Ces objectifs généraux devraient toutefois être complétés par une série de mesures plus spécifiques visant à aider les immigrés et leurs enfants à développer les compétences dont ils ont besoin pour vivre et travailler en France (voir http://www.oecd.org/fr/els/mig/debats-politiques-migratoires-3.pdf ). Il s’agirait notamment de:
- Limiter les effets néfastes sur la réussite scolaire de la concentration géographique de publics défavorisés et notamment des nouveaux migrants dans certaines écoles publiques. De ce point de vue, il importe de lutter contre le contournement de la carte scolaire et plus généralement de promouvoir la mixité sociale. Il s’agit notamment d’éviter de concentrer dans un petit nombre d’établissements scolaires les enfants issus de familles immigrées possédant un faible niveau d’instruction.
- Éviter de retarder le regroupement familial des jeunes enfants pour qu’ils puissent avoir accès à l’enseignement préscolaire au même titre que les enfants nés dans le pays. Dans ce cas spécifique, cette action devrait s’accompagner d’une accélération des délais requis pour la procédure de regroupement familial.

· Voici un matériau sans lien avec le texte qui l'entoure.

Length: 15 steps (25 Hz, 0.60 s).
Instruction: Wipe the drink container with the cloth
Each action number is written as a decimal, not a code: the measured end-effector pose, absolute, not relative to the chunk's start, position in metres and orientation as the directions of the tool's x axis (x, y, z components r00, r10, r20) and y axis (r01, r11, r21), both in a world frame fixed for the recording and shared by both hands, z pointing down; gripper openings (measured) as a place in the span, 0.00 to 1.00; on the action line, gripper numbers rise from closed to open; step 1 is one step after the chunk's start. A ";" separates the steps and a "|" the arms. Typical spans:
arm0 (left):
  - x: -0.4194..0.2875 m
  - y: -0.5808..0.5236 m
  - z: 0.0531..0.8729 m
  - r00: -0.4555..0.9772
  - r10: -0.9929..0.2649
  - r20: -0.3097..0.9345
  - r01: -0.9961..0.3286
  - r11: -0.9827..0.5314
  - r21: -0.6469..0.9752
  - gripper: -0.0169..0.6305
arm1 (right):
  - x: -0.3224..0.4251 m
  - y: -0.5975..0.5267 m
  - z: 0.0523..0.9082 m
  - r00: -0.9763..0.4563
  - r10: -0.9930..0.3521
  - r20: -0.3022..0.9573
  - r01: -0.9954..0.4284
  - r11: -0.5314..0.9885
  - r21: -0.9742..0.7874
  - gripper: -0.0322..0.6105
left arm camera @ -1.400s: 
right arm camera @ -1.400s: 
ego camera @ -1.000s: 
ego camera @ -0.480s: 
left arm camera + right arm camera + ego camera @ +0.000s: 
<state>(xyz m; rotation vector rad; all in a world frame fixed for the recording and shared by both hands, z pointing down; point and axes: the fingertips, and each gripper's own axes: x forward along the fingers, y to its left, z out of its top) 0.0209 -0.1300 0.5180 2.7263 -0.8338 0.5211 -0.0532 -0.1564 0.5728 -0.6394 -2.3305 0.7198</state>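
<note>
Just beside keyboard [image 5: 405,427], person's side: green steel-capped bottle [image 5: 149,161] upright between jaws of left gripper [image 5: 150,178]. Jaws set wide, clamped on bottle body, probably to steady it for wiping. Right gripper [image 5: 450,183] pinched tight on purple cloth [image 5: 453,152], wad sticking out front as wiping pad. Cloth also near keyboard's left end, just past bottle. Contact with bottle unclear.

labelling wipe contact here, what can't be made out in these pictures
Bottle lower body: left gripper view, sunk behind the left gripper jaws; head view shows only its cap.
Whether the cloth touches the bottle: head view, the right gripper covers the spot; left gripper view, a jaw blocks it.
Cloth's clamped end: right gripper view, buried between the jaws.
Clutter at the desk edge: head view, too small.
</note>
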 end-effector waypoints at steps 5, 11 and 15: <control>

- Encourager les immigrés à scolariser leurs enfants nés en France dès l’âge de trois ans, voire dès deux ans.
- Renforcer très significativement les dispositifs d’accueil pour les enfants arrivés en France entre 6 et 16 ans.
- Étoffer l’offre de cours passerelles pour ceux qui arrivent vers la fin de la scolarité obligatoire ou après afin de compléter leurs compétences et axer les efforts sur la formation linguistique à vocation professionnelle.
II est certain que l’éducation aura un rôle déterminant à jouer pour faciliter l’intégration des immigrés et plus globalement des élèves des milieux défavorisés dans la société. Et ceci, même si les autres mesures exposées ci-dessus sont également indispensables. Réformer l’École pour concilier excellence et réussite scolaire de tous est le meilleur moyen de s’attaquer le plus vite possible aux inégalités sociales. Il est important de souligner sur ce point que, contrairement aux idées reçues, les premiers bénéfices d’une bonne réforme peuvent déjà s’obtenir au bout de quelques années. Cela a par exemple été le cas récemment en Allemagne, en Pologne ou au Portugal. Plus encore, dans ces trois pays, les réformes fixant comme priorité la réduction des inégalités sociales n’ont pas conduit à un nivellement par le bas des performances. Au contraire, la proportion d’élèves en échec scolaire y a diminué, alors que, dans le même temps, celle des bons élèves a augmenté.
Des progrès sont donc possibles quand les moyens sont concentrés sur un objectif bien défini et quand les ressources sont affectées aux bons endroits en corrélation avec les autres choix stratégiques (emploi, logement, etc.).